WORK ORDER »
For this listing, the lines between the one holding "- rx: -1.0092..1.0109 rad" and the one holding "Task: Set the", inclusive, must be set down exactly.

^^^^^^^^^^^^^^^^

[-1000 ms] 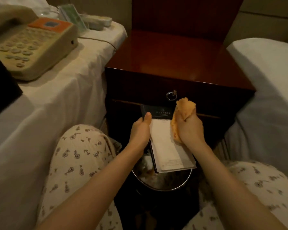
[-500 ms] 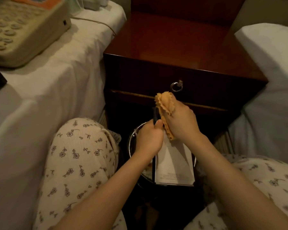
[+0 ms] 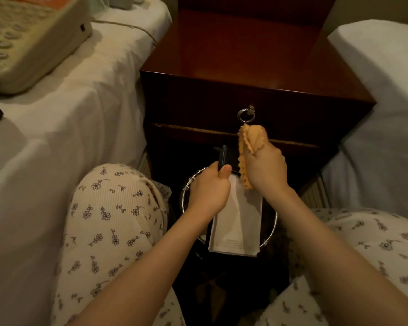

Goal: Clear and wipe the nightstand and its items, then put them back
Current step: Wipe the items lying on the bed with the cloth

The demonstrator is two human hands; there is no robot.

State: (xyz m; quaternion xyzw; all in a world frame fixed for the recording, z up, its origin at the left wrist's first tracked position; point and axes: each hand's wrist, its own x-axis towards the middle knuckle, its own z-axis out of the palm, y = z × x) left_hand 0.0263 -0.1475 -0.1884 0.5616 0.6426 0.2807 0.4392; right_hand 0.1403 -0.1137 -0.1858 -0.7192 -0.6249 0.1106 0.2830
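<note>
Where the notepad is sitting: we are holding the notepad (image 3: 239, 220) in the air in front of the nightstand (image 3: 245, 55), white sheets hanging below the left fingers, over the bin (image 3: 183, 198).
Left hand: the left hand (image 3: 209, 191) is gripping the pad's left edge near its top, thumb pressing on the front, fingers curling behind; dark backing is sticking up just above the thumb.
Right hand: the right hand (image 3: 265, 168) is clutching a bunched orange cloth (image 3: 247, 142), fingers closing round it; the cloth's lower end appears to be touching the pad just right of the left thumb.
Handling: we are judging the pad light, its paper soft and easy to crease, its backing stiffer, so we are favouring a hold on the backed edge, not loose sheets. The cloth is looking limp.
Bin: round with a bright metal rim, lying beneath both hands; the pad is covering most of the mouth, so we are not telling its contents.
Drawer: looking closed, ring pull (image 3: 246, 115) hanging just above the cloth-holding fingers.
Telephone: the telephone (image 3: 28, 38) is resting on the bed (image 3: 68, 118), well apart from the left fingers.
</note>
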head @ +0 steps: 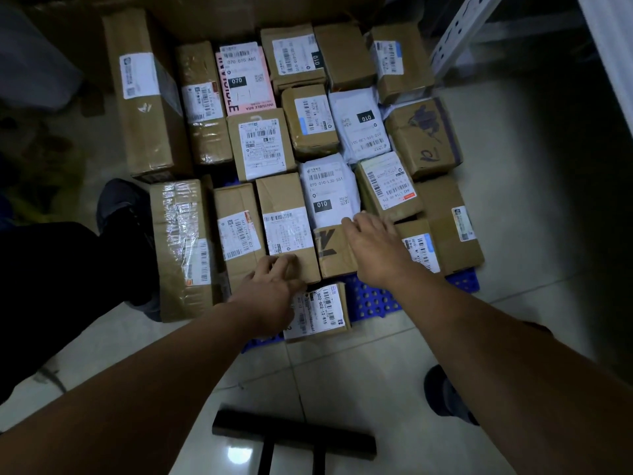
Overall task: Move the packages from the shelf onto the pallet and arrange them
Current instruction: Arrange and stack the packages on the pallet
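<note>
Several brown cardboard boxes and white mailer bags lie packed flat on a blue plastic pallet (373, 298). My left hand (270, 293) reaches to the near end of a tall brown box with a white label (286, 224), its fingers curled at that box's lower edge. My right hand (371, 246) lies on a small brown box with black tape marks (330, 250), fingers stretched toward a white mailer marked 010 (329, 190). A small labelled box (317, 311) sits alone at the pallet's near edge, partly under my left wrist.
A long tall carton (144, 94) stands along the pallet's left side. A metal shelf upright (455, 36) rises at the top right. My shoes (120, 207) (445, 395) stand on the pale tiled floor. A black bar (294, 433) lies on the floor in front.
</note>
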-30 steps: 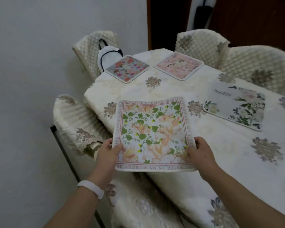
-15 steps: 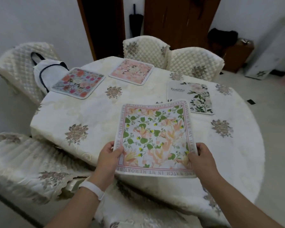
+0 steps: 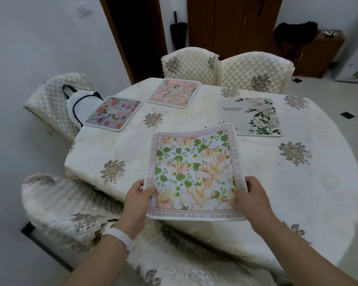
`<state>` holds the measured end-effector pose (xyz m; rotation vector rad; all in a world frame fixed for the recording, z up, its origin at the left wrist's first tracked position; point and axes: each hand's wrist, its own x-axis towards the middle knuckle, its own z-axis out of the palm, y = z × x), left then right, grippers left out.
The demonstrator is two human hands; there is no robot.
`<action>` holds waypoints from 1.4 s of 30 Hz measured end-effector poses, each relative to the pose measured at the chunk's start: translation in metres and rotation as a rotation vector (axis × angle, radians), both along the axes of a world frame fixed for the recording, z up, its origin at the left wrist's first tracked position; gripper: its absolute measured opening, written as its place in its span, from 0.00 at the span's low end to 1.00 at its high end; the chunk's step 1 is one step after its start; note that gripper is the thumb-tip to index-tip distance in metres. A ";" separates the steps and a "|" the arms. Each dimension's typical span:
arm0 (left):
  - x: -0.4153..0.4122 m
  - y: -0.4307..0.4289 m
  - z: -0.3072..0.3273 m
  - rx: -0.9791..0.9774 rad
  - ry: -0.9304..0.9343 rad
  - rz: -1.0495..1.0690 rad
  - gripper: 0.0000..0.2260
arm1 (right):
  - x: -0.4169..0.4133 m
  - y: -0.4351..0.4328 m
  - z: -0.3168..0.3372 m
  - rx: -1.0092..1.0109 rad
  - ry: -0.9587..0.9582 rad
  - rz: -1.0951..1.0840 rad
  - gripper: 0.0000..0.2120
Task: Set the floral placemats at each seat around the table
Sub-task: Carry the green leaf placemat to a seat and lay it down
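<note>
I hold a square floral placemat with green leaves, peach flowers and a lettered pink border over the near edge of the round table. My left hand grips its near left corner and my right hand grips its near right corner. Three other placemats lie flat on the cream tablecloth: a blue-and-red one at the far left, a pink one at the far middle, and a beige one with white flowers at the far right.
Quilted cream chairs stand around the table: two at the far side, one at the left with a white bag on it, one near left. A dark cabinet stands at the back right.
The view has swung to the right, showing more of the table's right side. The held placemat has shifted right along the near edge, with both hands still gripping its corners.
</note>
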<state>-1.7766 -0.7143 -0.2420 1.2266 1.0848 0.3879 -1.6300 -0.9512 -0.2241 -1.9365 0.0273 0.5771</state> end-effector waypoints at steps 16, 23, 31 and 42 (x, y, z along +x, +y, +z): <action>0.004 0.167 -0.034 -0.072 0.015 -0.200 0.04 | -0.048 0.153 -0.039 -0.093 -0.010 -0.151 0.05; -0.021 0.282 -0.044 -0.088 0.036 -0.267 0.03 | -0.083 0.255 -0.055 -0.155 0.033 -0.175 0.06; -0.044 0.365 -0.071 -0.092 0.130 -0.262 0.04 | -0.107 0.341 -0.079 -0.184 0.072 -0.151 0.07; -0.032 0.384 -0.103 -0.298 0.091 -0.173 0.10 | -0.120 0.380 -0.113 -0.133 0.137 -0.418 0.07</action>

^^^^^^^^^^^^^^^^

RESULT BELOW »
  - rx: -1.0092..1.0109 rad
  - ry: -0.9587..0.9582 rad
  - rz: -1.0951..1.0840 rad
  - gripper: 0.0000..0.2120
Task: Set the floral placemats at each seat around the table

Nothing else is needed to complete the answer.